With the pictures left out, return exactly the lines from the one containing "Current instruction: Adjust" through the end of the listing below.

#### [Given material]
<<<<

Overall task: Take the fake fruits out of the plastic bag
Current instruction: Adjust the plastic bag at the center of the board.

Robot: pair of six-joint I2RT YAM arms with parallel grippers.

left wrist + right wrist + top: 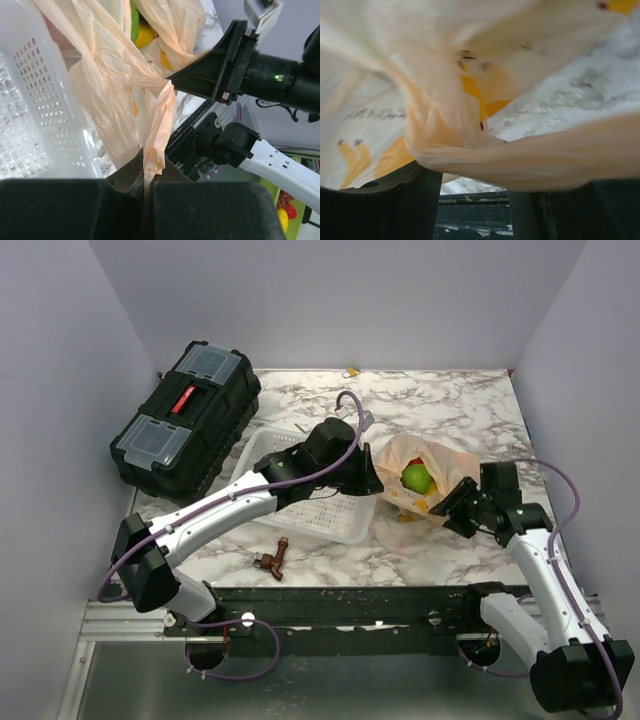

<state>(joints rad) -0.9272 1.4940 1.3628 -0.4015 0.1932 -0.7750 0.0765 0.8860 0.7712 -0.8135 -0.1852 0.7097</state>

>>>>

#### [Reply]
Current instruction: Adjust the plastic bag at the center of the board.

Robot: pair of six-joint I2RT YAM arms with parallel grippers.

left wrist + right wrist + top: 

<state>(joints rad) -0.9272 1.4940 1.3628 -0.4015 0.1932 -0.7750 0.0765 0.8860 0.7712 -0.8135 -0.1852 0.7097</state>

Reply complete, and nothing else is required.